Mix ingredients until blended. Form dough into 3/4 inch balls. Bake on a greased cookie sheet for about 12 minutes. As the ball melts down during cooking, the cookie develops the characteristic crinkled surface. At 12 minutes, take the cookies out, sprinkle top with the decorator sugar (bigger chunky sugar that won’t melt down into the cookie) and return to the oven for 5 or 6 minutes.

Remove from oven, cool.

Mine are not the prettiest – next year I will know to leave more room between the cookies – but they are the BEST gingersnaps I have ever made. They have a little soft chewiness, and a little crispiness, around the edges. They are SPICY!

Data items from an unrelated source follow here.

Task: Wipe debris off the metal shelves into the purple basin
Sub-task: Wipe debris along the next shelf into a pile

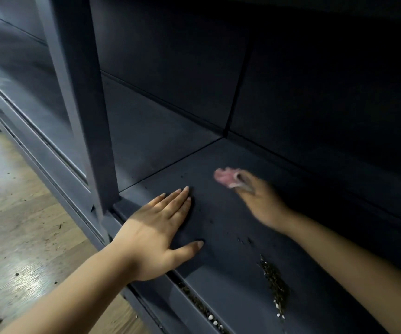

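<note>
**Wiping of dark metal shelf: both hands on the surface**

Resting flat at centre frame, the left hand (161, 227) presses palm-down on the metal shelf (223, 280), fingers straight and close together, thumb spread toward the lower right; its grip holds nothing. The wrist crosses the shelf's front edge.

The right hand (257, 201), right of centre and blurred, reaches deeper into the shelf. Its grip is curled round a pink cloth (226, 177), which protrudes from the fingers toward the upper left. Whether the cloth touches the shelf cannot be told.

A line of debris (275, 283), dark crumbs with a few white grains, lies on the shelf at lower right, between the two forearms and nearer the right one. More crumbs and white grains sit in the front channel (202, 307) along the shelf's edge at lower centre. Scattered specks lie between the hands.

A grey upright post (83, 92) stands at the shelf's left corner. Wooden floor (21, 213), with small specks, fills the lower left.

The purple basin is out of frame.
</note>
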### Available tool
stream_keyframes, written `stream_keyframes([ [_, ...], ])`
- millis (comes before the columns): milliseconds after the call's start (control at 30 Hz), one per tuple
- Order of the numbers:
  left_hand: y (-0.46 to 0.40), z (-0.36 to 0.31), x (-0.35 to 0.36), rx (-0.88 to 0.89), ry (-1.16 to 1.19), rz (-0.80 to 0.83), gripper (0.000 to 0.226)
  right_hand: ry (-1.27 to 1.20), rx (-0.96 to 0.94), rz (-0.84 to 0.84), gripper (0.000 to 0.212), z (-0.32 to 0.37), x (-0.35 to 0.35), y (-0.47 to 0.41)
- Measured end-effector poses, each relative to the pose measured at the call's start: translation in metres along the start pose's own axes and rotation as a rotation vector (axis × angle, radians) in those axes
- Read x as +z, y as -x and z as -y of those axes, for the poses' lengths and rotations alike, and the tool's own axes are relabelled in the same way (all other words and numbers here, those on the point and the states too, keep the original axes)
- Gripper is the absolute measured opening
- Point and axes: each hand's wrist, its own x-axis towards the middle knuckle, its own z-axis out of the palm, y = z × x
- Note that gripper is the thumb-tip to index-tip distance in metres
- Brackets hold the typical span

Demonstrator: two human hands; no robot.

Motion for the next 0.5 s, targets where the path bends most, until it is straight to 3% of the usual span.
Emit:
stream_keyframes([
  [67, 0.000, 0.004, 0.002, 0.011, 0.025, -0.007, 0.108, 0.071, 0.066, -0.215, 0.027, -0.018, -0.020, -0.010],
  [133, 0.000, 0.006, 0.006, 0.033, -0.026, -0.023, 0.100, 0.245, 0.218, -0.276, 0.033, -0.036, -0.038, -0.020],
  [200, 0.000, 0.005, 0.005, 0.007, -0.036, 0.008, 0.090, 0.347, 0.376, -0.237, 0.034, -0.048, -0.046, -0.027],
  [267, -0.002, 0.003, 0.003, 0.014, 0.001, -0.033, 0.099, 0.359, 0.429, -0.220, 0.036, -0.046, -0.048, -0.032],
  [400, 0.001, 0.005, 0.003, -0.017, 0.042, 0.018, 0.105, 0.312, 0.433, -0.164, 0.039, -0.031, -0.041, -0.051],
  [500, 0.000, 0.006, 0.007, 0.000, 0.020, -0.032, 0.104, 0.276, 0.397, -0.120, 0.042, -0.025, -0.034, -0.066],
])
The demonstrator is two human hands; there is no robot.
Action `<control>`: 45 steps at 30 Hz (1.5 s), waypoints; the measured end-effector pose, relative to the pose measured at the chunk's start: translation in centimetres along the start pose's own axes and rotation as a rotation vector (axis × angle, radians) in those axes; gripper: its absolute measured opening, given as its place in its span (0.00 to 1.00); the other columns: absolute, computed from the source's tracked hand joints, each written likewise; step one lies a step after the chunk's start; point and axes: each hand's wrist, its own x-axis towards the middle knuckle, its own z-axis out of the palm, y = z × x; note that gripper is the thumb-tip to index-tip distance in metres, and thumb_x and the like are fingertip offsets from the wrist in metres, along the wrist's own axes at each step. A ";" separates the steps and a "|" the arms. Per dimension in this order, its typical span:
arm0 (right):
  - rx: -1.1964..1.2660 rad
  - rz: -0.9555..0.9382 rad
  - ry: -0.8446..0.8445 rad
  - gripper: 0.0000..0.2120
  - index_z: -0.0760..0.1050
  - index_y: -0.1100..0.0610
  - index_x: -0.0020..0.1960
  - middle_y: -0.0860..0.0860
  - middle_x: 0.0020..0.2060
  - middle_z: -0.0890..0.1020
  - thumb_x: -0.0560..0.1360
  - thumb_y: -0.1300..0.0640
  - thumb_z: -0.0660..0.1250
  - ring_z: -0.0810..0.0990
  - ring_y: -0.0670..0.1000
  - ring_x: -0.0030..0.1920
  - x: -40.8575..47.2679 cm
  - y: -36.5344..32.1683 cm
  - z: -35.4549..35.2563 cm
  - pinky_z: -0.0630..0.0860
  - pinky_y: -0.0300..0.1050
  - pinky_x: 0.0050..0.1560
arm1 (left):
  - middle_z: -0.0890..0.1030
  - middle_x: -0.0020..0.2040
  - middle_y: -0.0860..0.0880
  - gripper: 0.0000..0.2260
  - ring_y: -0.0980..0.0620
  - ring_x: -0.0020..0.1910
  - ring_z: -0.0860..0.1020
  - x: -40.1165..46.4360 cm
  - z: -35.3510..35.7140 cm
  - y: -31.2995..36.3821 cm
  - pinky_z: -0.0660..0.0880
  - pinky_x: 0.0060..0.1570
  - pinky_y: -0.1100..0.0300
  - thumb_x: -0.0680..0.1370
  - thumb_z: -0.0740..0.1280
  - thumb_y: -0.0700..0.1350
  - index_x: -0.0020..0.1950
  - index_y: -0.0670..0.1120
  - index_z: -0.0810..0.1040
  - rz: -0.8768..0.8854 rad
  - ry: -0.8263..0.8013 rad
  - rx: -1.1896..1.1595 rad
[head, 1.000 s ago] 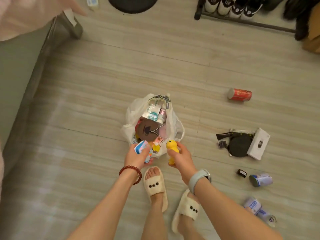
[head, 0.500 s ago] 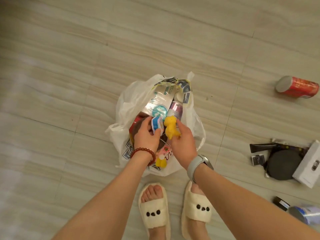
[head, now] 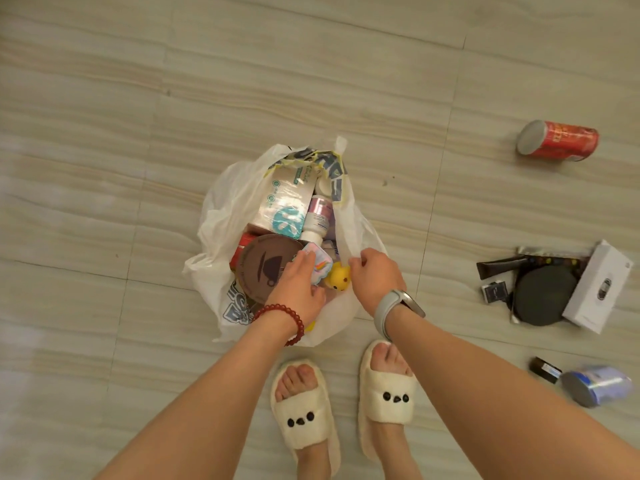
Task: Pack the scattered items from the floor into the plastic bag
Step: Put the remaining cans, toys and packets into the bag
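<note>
Left hand resting with fingers extended on small colourful packet inside plastic bag; right hand pinching bag rim beside yellow duck toy. Well apart (rightward): red can, white box, blue can.

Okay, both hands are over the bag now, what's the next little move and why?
Probably let go and reach right for the next piece. The yellow duck toy and the small colourful packet already sit inside the plastic bag, while the red can lies on the floor.

Both hands over plastic bag; yellow duck inside.
</note>
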 end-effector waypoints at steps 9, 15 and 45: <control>0.167 -0.029 0.018 0.15 0.72 0.57 0.61 0.56 0.58 0.76 0.76 0.58 0.58 0.73 0.56 0.60 -6.9 3.6 -2.8 0.70 0.48 0.57 | 0.68 0.68 0.43 0.21 0.43 0.66 0.68 -7.0 -0.7 3.5 0.67 0.62 0.50 0.76 0.62 0.42 0.69 0.44 0.66 0.042 0.251 0.272; 0.098 0.002 -0.035 0.21 0.61 0.55 0.71 0.53 0.70 0.68 0.78 0.56 0.53 0.63 0.54 0.70 -17.5 7.7 -10.0 0.62 0.48 0.69 | 0.70 0.67 0.41 0.19 0.41 0.68 0.66 -15.9 -0.7 10.3 0.66 0.63 0.47 0.74 0.62 0.38 0.65 0.42 0.70 0.172 0.183 0.353; 0.638 0.476 0.136 0.21 0.64 0.58 0.68 0.58 0.65 0.69 0.76 0.61 0.57 0.70 0.58 0.64 -36.0 56.6 -22.5 0.68 0.48 0.62 | 0.74 0.63 0.43 0.16 0.46 0.58 0.75 -30.7 37.7 36.2 0.71 0.61 0.51 0.77 0.61 0.43 0.65 0.46 0.69 0.010 -0.207 0.411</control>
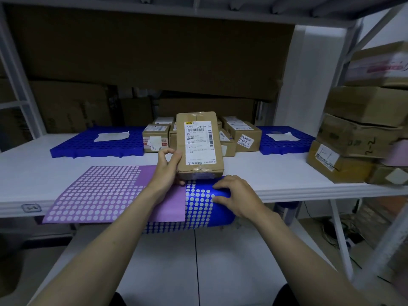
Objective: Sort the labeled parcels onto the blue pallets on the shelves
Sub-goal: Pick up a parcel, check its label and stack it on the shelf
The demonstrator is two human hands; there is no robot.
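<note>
- Left hand (167, 166) grips the near left edge of a labeled parcel (199, 144), standing it tilted on the white shelf (287, 173).
- Right hand (237, 196), just in front of that parcel, rests on a blue dotted sheet (199, 205), fingers loosely bent, holding nothing.
- A purple dotted sheet (99, 193) lies left of the parcel.
- More parcels (241, 135) sit behind it, between two blue pallets (95, 144), each bearing white paper (111, 136).

Both bare forearms extend forward from below. Left hand (169, 167) upright, fingers and thumb curled in a grip at its fingertips. Right hand (237, 195) palm down, fingers spread and bent, tips pressing downward
</note>
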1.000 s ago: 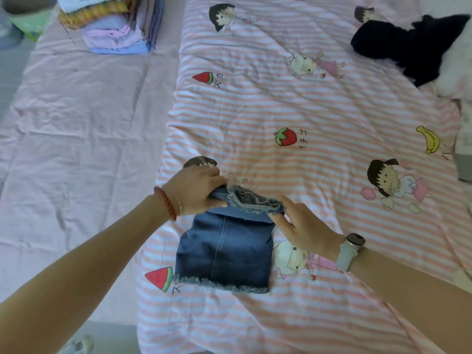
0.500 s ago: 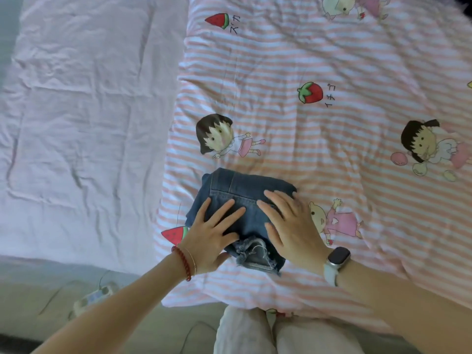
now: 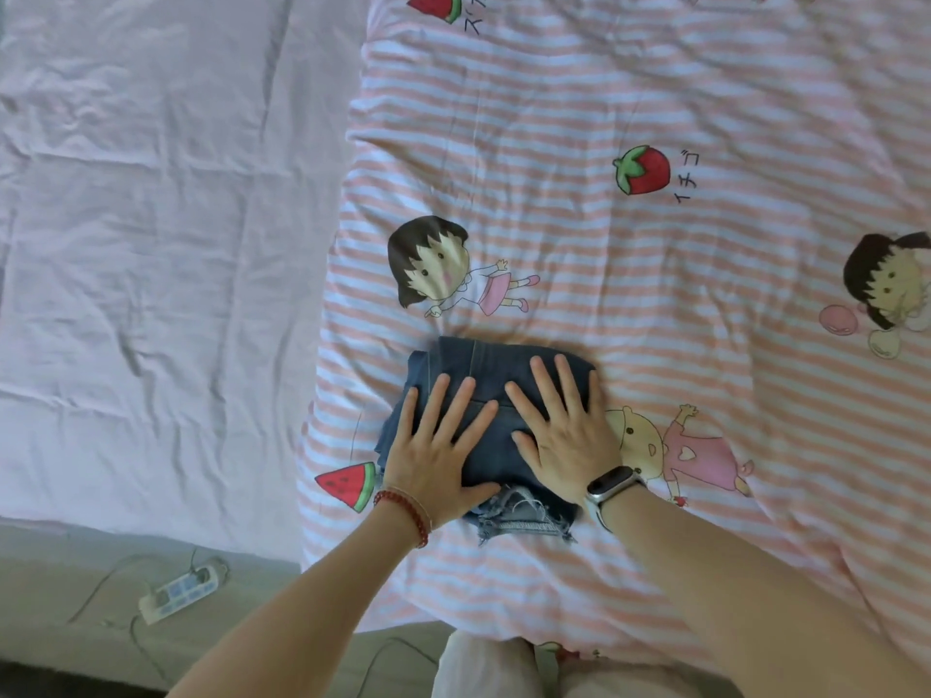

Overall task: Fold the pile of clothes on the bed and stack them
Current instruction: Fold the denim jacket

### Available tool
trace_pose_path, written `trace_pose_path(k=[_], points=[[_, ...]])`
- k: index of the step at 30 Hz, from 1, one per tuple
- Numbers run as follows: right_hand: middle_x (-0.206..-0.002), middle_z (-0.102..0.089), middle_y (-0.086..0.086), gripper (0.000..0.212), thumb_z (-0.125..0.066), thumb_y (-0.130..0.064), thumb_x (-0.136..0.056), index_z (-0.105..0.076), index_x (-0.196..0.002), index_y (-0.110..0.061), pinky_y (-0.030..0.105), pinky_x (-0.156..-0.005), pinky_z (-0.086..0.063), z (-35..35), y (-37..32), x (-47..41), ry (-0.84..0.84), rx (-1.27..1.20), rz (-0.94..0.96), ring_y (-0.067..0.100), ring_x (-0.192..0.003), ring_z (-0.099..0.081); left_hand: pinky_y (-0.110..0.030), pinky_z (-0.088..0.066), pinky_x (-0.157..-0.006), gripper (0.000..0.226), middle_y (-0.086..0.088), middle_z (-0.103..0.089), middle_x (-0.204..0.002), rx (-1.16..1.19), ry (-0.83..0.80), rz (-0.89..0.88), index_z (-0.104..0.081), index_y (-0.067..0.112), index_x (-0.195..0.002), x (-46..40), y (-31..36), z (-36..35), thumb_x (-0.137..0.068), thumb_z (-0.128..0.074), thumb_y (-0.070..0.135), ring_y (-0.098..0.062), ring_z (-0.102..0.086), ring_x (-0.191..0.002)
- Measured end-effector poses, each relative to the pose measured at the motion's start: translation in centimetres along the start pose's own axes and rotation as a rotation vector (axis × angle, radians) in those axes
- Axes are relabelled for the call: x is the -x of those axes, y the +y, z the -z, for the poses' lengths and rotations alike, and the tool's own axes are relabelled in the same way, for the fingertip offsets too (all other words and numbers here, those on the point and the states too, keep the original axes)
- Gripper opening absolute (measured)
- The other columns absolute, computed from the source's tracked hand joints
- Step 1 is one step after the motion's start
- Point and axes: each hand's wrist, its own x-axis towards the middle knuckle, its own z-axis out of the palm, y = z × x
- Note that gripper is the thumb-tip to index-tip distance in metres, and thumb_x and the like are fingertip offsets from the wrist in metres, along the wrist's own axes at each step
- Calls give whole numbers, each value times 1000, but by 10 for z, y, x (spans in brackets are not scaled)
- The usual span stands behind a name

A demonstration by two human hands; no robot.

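- Pressing flat a folded dark blue denim garment with a frayed pale hem [image 3: 483, 395], by the look of it the last smoothing of this fold
- Left hand [image 3: 436, 453] laid palm down on the left half of the denim, fingers straight and spread, gripping nothing
- Right hand [image 3: 561, 430] flat on the right half, fingers likewise straight and apart, nothing pinched or curled round
- Denim lying directly under both palms, near the close left edge of the pink-and-white striped cartoon-print quilt [image 3: 655, 93]; frayed hem poking out toward the near side between the two wrists
- Plain pale pink sheet [image 3: 151, 244] to the left; white power strip [image 3: 179, 594] on the floor, near left
- Next move, as a guess: sliding fingers under the bundle, lifting it without letting the fold spring open, carrying it to a stack not in view here
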Motion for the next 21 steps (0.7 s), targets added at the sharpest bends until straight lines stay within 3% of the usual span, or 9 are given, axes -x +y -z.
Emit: trace_pose_path(k=[4,6,8,10,12,15,18,21], points=[[-148,-35,13,60,-32,-46,-87,-24,-142,-26,67,-102,-26,2,1,-13,-63,-25,-33,39,-135,-27,-53,-6,-111,95,-10,-18,-151,22,-67,-15,-25,24,-143,-15,-14,-13,-65,-31,79,-32,7,-143],[-148,-35,12,60,-31,-46,-86,-24,-142,-26,67,-100,-29,8,3,-18,-103,-63,-39,37,-135,-25,-53,-10,-109,92,-12,-24,-150,54,-69,-27,-27,24,-143,-22,-17,-7,-69,-29,79,-33,1,-142],[-147,-37,11,58,-31,-45,-87,-26,-141,-27,66,-99,-32,16,4,-19,-79,-130,-33,34,-134,-24,-51,-15,-110,75,-13,-33,-147,202,69,0,-38,25,-138,-23,-18,4,-81,-28,73,-31,-11,-141],[-147,-37,12,54,-34,-42,-89,-31,-140,-26,60,-103,-30,20,6,-13,44,-272,-91,31,-135,-23,-43,-26,-110,55,-14,-46,-139,499,282,207,-60,24,-121,-22,-20,19,-90,-33,60,-31,-29,-133],[-148,-32,16,60,-40,-44,-88,-34,-142,-18,51,-110,-25,24,6,-3,168,-529,-303,32,-137,-22,-33,-29,-105,49,-12,-46,-137,726,400,500,-58,21,-124,-22,-17,34,-87,-48,51,-27,-37,-128],[-144,-36,14,75,-59,-43,-84,-29,-143,-8,43,-111,-28,25,-5,15,209,-851,-617,29,-133,-32,-21,-32,-97,69,-1,-47,-138,1085,132,898,-34,23,-141,-20,-7,34,-82,-64,43,-19,-43,-127],[-120,-56,0,73,-60,-53,-72,-42,-132,-16,41,-96,-46,25,-21,18,237,-1114,-750,16,-111,-53,-27,-40,-96,82,1,-55,-129,1136,-24,866,-36,23,-137,-23,-15,29,-70,-68,58,-19,-52,-117],[-107,-61,1,72,-55,-59,-67,-49,-122,-14,42,-87,-50,25,-24,11,224,-1107,-811,19,-99,-58,-30,-43,-93,99,0,-55,-125,1119,-262,752,-35,22,-134,-34,-36,38,-52,-65,69,-20,-54,-111]])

The original recipe, in the Joy of Cooking, uses a little less spice and a marshmallow topping. The Joy of Cooking is a wise investment, and if you can find one of the older ones in a used book store, you will have a treasure house of old, tried and true recipes. The authors are Irma S. Rombauer and Marion Rombauer Becker, and my edition is a Signet Special, first edition, printed in 1973.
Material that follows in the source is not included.